Trainerentlassung:Mainzer Neuanfang

Obwohl der Klassenerhalt gelang, muss Trainer Martin Schmidt gehen. Sieben Jahre trainierte er im Verein, zunächst die zweite, schließlich die erste Mannschaft. Nun soll der 38-jährige Nachwuchstrainer Sandro Schwarz nachrücken.

Von Tobias Schächter, Mainz

Wer an Martin Schmidt denkt, denkt auch an: Kuhglocken. Als der Fußballtrainer aus der Schweiz im Februar 2015 zum ersten Mal die Mannschaft des FSV Mainz 05 betreute, waren Freunde und Verwandte aus dem Wallis im Stadion und schwenkten - wie später auch oft - schwere Glocken. Dieser spezielle Sound wird die Heimspiele der Nullfünfer künftig nicht mehr untermalen. Nach einer Saisonanalyse am Sonntag gab Sportdirektor Rouven Schröder am Montag die Vertragsauflösung bekannt. Gemeinsam sei man am Ende zu dem Entschluss gekommen, ab sofort getrennte Wege zu gehen, berichtete Schröder. Schmidts Vertrag läuft noch bis 2018. Nach der letzten Phase habe Schmidt den Vertrag aber ohnehin nicht verlängern wollen. Diese "letzte Phase" war ein nervenaufreibender Abstiegskampf, die Mainzer entgingen den Relegationsspielen am Ende nur aufgrund des besseren Torverhältnisses gegenüber Wolfsburg.

Vor zweieinhalb Jahren übernahm Schmidt die Mannschaft vom Dänen Kasper Hjulmand und führte sie erst zum Klassenerhalt und in der darauffolgenden Saison in die Europa League. Noch in der Vorrunde stemmten Mannschaft und Trainer die zusätzliche Belastung durch die Europapokalspiele grandios. Doch im Verlauf der Rückrunde wuchs mit jeder Niederlage die Kritik am bisweilen sturen Schweizer: Zu oft wechselte er sein Personal auf zentralen Positionen, kein Spieler entwickelte sich weiter, auch taktisch stagnierte die Elf. Mit manchen Aufstellungen lag er total daneben. Seine Fixierung auf Daten schien ihm den Instinkt für richtige Entscheidungen jenseits aller messbaren Leistungen zu rauben. Schmidt ist ein pedantischer Arbeiter, der Nachtschichten fährt, um kommende Gegner noch besser zu analysieren. Vielleicht trug auch diese Besessenheit dazu bei, dass sich der 50 Jahre alte Quereinsteiger auf seiner ersten Bundesligastation am Ende womöglich verbrauchte.

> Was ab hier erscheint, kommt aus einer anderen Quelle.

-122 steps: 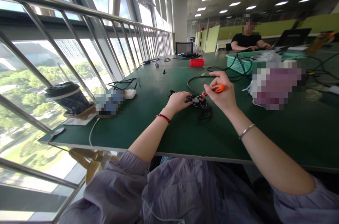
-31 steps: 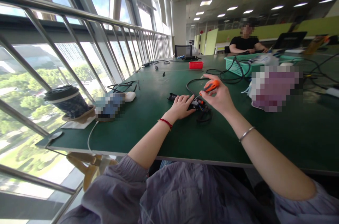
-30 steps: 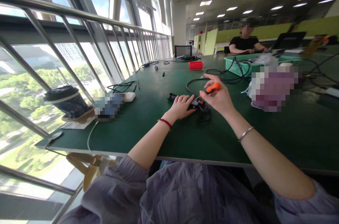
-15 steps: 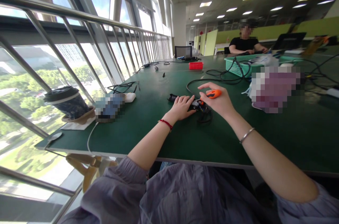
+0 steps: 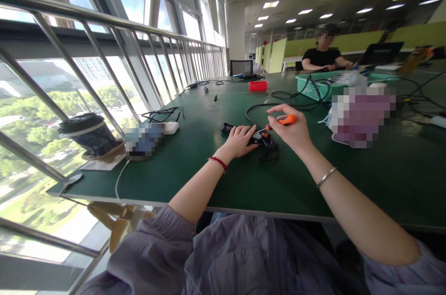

Sieben Jahre wirkte der außergewöhnliche Mann bei Nullfünf, zunächst viereinhalb Jahre als Nachwuchscoach, auf Empfehlung des ehemaligen Cheftrainers Thomas Tuchel. Als vor ein paar Wochen der Trend Richtung Abstieg ging, sprach Sportchef Schröder ihm noch einmal das Vertrauen aus. Bezeichnend war allerdings, dass weder ein Vereinsverantwortlicher noch ein Spieler sich mit Unbedingtheit für einen Verbleib des Trainers über die Saison hinaus ausgesprochen hat.

Das Verhältnis wirkte zuletzt bleiern. In Mainz ist es Geschäftsmodell, die besten Spieler gewinnbringend zu verkaufen und durch neue, hungrige Spieler zu ersetzen. Doch in der abgelaufenen Saison war es nicht gelungen, die zentrale Mittelfeldachse mit Julian Baumgartlinger (im Sommer 2016 nach Leverkusen) und Yunus Malli (im Winter nach Wolfsburg) zu erneuern. So steht der Klub nun insgesamt vor einem Neuanfang. Präsident Harald Strutz kündigte nach einer Debatte um seine lange vertuschte Bezahlung im Ehrenamt seinen Rücktritt an. Sportlich soll laut Schröder ein "nahbarer, demütiger Trainer kommen, der Spieler weiterentwickelt".

Als Favorit gilt Sandro Schwarz, der Trainer der zweiten Mannschaft. Dass diese gerade aus der dritten Liga abgestiegen ist, kratzt nicht an Schwarz' Ruf als großes Trainertalent. Der 38-Jährige ist in Mainz geboren und wäre eine anerkannte Identifikationsfigur für den Neustart. Auch ohne Kuhglocken.